§ **Task**:
In the material below, find the line that contains "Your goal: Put" and the line that contains "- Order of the", then write out exactly those two lines and everything between them.

§ **Material to process**:
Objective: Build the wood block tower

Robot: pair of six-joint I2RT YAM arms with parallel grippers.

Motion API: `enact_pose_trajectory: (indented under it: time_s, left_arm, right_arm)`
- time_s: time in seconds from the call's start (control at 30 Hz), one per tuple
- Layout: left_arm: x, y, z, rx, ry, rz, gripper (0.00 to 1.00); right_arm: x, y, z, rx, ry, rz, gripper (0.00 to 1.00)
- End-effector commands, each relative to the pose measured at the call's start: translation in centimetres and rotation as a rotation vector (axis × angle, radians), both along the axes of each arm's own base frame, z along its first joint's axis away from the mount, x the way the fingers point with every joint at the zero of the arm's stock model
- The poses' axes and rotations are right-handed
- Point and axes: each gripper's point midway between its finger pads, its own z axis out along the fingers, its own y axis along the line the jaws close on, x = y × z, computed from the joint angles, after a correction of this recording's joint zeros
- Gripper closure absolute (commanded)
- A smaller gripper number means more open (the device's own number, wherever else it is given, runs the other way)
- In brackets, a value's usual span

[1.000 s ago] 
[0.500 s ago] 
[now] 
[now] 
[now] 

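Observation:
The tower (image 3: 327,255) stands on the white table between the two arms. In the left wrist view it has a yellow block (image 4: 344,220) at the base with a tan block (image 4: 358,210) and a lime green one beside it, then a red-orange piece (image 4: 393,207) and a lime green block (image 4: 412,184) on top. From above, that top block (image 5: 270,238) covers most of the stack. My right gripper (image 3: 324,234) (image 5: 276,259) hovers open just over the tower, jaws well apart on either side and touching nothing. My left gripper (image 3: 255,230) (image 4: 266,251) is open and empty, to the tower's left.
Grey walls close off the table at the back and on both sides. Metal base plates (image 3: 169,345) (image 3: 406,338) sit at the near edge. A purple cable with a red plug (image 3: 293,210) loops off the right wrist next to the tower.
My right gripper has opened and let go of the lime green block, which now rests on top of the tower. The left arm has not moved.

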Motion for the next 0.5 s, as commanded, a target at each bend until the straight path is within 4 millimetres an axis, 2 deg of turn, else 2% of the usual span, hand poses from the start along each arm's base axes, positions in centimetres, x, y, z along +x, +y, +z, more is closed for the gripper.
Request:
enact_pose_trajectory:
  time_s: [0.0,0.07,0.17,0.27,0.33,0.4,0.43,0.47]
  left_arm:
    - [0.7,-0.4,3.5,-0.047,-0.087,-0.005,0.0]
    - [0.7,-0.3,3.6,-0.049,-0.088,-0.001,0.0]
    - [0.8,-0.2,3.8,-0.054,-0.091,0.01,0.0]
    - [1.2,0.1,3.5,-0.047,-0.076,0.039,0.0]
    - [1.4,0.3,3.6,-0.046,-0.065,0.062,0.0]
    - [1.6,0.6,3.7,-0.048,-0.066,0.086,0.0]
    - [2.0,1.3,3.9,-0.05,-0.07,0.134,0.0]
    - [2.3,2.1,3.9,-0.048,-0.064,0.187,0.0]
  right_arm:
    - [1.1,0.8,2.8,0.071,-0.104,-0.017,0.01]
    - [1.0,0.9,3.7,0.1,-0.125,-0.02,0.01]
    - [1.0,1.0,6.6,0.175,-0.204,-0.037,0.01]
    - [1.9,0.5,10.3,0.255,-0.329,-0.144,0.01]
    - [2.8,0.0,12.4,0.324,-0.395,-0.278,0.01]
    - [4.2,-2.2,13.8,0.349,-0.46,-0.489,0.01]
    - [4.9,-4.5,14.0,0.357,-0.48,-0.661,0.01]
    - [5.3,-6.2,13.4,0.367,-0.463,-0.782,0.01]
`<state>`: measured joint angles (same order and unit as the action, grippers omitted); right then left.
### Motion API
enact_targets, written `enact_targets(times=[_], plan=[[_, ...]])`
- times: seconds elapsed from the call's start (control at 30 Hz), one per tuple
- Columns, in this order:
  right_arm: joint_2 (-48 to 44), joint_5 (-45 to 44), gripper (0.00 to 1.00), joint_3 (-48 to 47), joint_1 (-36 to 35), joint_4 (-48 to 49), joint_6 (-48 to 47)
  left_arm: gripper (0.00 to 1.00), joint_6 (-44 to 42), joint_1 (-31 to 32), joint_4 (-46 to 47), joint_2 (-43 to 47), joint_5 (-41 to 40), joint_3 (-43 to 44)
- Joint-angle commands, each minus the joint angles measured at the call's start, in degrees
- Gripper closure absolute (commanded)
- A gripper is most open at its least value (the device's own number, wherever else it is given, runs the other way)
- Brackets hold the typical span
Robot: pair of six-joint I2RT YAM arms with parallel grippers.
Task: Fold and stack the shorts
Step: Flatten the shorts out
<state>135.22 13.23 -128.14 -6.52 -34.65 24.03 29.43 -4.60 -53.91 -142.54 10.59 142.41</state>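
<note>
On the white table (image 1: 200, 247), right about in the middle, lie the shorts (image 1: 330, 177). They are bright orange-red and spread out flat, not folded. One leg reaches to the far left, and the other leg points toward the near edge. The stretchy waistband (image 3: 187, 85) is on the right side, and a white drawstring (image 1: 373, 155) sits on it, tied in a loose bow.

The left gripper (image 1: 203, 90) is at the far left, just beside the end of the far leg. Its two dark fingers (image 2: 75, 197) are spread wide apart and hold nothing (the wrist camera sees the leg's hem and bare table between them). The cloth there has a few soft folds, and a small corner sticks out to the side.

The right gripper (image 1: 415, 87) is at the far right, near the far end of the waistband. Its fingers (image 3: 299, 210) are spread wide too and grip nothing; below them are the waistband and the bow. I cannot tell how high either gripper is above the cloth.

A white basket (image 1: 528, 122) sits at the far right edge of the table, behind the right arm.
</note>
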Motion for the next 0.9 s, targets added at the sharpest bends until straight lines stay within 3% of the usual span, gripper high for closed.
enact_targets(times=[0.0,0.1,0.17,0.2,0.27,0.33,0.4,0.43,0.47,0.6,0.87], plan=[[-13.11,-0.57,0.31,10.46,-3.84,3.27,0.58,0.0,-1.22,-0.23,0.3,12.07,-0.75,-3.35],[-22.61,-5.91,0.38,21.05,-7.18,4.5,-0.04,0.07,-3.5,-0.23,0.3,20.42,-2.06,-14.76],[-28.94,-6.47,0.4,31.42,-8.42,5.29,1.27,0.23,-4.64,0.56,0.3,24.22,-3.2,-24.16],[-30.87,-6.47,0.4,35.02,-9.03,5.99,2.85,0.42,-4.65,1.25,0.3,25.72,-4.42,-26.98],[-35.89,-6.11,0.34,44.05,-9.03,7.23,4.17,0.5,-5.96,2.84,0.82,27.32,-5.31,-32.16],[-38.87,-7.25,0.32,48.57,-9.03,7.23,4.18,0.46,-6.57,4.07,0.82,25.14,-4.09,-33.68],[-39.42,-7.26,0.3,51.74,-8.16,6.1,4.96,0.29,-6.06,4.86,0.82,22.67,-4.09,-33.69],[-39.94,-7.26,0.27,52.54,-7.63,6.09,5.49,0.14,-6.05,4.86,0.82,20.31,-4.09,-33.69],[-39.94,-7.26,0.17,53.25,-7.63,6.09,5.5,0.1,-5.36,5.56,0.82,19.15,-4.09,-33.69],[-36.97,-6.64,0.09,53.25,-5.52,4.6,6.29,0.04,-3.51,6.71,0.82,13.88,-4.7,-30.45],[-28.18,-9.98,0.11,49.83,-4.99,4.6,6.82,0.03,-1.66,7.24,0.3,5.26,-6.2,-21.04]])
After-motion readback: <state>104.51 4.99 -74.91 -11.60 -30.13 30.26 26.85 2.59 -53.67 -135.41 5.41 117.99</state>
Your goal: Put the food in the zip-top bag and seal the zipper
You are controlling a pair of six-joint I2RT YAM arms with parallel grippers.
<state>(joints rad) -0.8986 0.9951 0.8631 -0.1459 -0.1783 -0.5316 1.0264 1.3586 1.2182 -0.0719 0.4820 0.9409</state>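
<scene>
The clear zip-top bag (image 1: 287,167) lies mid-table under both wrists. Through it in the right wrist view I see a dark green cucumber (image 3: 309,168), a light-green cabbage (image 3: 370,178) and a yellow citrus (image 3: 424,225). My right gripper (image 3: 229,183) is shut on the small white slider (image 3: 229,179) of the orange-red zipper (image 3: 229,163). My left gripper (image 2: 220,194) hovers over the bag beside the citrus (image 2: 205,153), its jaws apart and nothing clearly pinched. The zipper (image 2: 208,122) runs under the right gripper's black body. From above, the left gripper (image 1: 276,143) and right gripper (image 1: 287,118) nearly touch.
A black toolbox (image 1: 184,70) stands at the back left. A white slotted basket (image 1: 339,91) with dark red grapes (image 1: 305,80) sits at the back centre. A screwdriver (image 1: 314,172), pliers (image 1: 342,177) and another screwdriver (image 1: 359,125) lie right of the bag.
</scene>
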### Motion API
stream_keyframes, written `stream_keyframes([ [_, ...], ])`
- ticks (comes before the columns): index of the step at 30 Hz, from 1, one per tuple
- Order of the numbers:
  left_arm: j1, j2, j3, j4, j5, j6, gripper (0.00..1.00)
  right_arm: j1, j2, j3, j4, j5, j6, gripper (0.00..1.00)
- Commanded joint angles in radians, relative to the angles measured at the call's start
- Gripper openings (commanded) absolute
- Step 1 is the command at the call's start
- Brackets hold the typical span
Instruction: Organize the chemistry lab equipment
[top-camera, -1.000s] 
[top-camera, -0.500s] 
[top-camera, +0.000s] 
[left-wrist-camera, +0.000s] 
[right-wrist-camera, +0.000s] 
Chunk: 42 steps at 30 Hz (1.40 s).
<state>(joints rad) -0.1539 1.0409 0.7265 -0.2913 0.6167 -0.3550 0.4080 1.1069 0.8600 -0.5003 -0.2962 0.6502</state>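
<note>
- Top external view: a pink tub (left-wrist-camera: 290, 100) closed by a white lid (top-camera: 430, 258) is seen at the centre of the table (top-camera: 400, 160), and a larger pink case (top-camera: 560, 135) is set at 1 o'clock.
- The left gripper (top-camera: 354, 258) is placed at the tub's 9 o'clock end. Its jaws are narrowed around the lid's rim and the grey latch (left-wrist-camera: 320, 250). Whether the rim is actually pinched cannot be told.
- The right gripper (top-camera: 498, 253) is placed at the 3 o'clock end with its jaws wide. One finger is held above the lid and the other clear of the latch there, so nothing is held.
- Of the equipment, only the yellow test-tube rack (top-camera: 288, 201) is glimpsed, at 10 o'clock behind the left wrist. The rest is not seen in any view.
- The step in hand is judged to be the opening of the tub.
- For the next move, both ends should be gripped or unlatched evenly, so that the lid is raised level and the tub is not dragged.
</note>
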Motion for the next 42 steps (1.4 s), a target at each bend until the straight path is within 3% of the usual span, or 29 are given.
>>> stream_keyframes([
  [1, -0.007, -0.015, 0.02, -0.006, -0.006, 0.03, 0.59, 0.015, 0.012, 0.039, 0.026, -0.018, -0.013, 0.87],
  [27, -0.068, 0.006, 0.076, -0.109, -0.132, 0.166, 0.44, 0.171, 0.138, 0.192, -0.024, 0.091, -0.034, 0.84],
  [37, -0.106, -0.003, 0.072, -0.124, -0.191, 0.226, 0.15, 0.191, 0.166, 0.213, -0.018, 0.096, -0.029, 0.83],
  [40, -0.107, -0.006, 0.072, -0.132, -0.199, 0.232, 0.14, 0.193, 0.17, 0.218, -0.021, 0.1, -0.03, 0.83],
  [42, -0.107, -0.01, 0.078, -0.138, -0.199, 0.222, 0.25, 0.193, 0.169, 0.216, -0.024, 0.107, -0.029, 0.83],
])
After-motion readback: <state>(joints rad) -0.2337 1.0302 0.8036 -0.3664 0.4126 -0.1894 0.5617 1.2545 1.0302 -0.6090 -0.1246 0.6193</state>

§ **The completed task**:
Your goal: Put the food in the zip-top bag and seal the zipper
You are controlling a pair of six-joint I2RT YAM arms with parallel grippers.
<state>(joints rad) -0.8986 0.9951 0.8631 -0.1459 -0.1783 -0.5316 1.0264 1.3586 1.2182 -0.0719 0.4820 0.9409</state>
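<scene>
The clear zip-top bag (image 1: 287,167) lies mid-table under both wrists. Through it in the right wrist view I see a dark green cucumber (image 3: 309,168), a light-green cabbage (image 3: 370,178) and a yellow citrus (image 3: 424,225). My right gripper (image 3: 229,183) is shut on the small white slider (image 3: 229,179) of the orange-red zipper (image 3: 229,163). My left gripper (image 2: 220,194) hovers over the bag beside the citrus (image 2: 205,153), its jaws apart and nothing clearly pinched. The zipper (image 2: 208,122) runs under the right gripper's black body. From above, the left gripper (image 1: 276,143) and right gripper (image 1: 287,118) nearly touch.
A black toolbox (image 1: 184,70) stands at the back left. A white slotted basket (image 1: 339,91) with dark red grapes (image 1: 305,80) sits at the back centre. A screwdriver (image 1: 314,172), pliers (image 1: 342,177) and another screwdriver (image 1: 359,125) lie right of the bag.
</scene>
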### Motion API
stream_keyframes, written `stream_keyframes([ [_, ...], ])`
- ticks (comes before the columns): index of the step at 30 Hz, from 1, one per tuple
- Order of the numbers:

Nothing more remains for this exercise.